Assignment: All that is wanted is a word-for-word copy of the line with "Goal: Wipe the" and every line after it in the data below.

Information supplied:
=====

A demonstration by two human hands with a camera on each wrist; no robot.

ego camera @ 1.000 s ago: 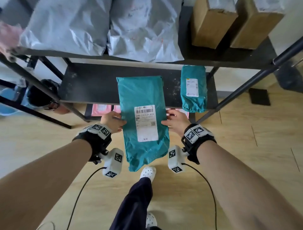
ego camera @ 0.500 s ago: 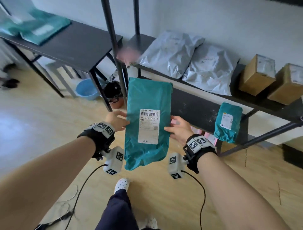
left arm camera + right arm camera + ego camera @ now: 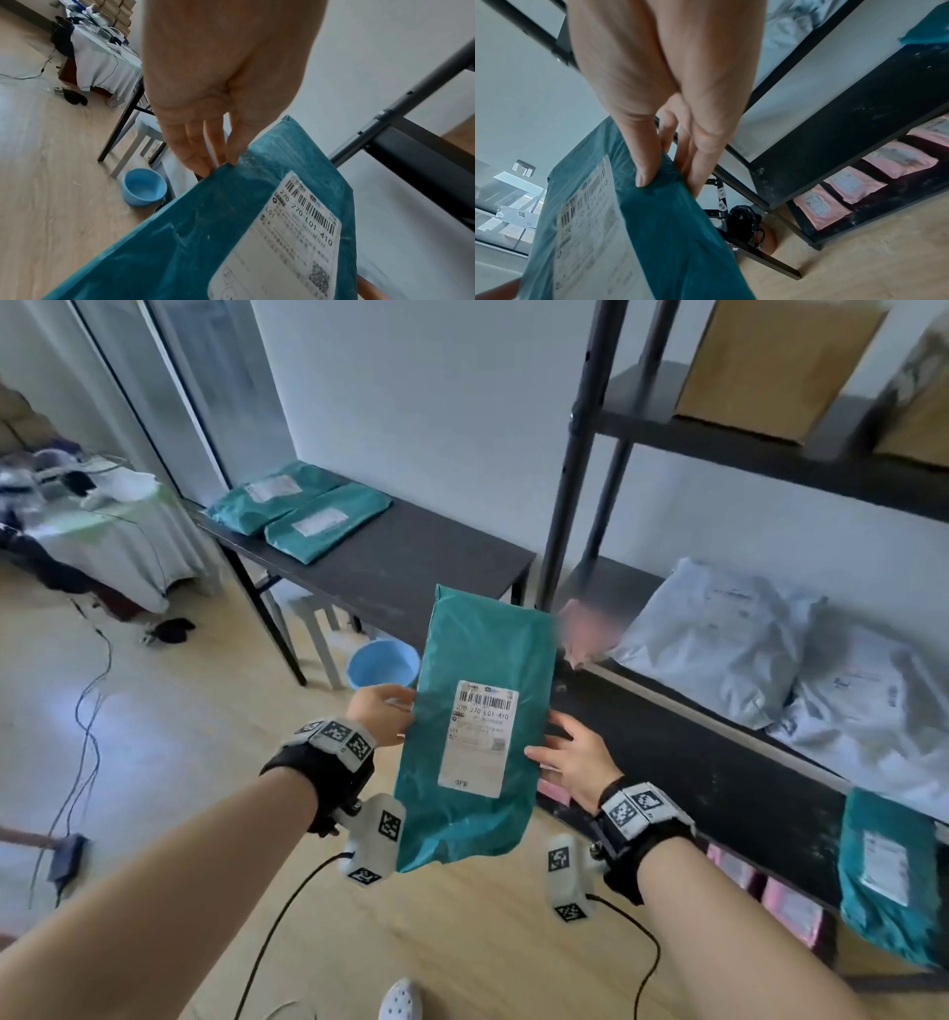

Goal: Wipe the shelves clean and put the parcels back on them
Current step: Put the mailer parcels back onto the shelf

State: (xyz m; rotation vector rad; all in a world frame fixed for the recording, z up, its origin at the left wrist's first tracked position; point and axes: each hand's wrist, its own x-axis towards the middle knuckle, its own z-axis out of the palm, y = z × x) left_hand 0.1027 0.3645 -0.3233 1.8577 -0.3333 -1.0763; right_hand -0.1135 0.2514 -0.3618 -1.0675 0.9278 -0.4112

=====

Solution for this task:
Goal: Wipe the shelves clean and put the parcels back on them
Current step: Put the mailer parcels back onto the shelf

State: (xyz m; rotation vector rad; all in a world frame fixed for the recording, z up, its origin at the left wrist's first tracked position; point and axes: each hand's wrist, its own x-axis towards the middle knuckle, its own z-axis out of the palm, y = z × x) left_hand 0.1027 0.3645 -0.3233 1.8577 -0.3333 -1.0763; right_hand -0.1135 0.2514 -0.3618 -1.0675 0.9278 -0.4112

There's no more to the output.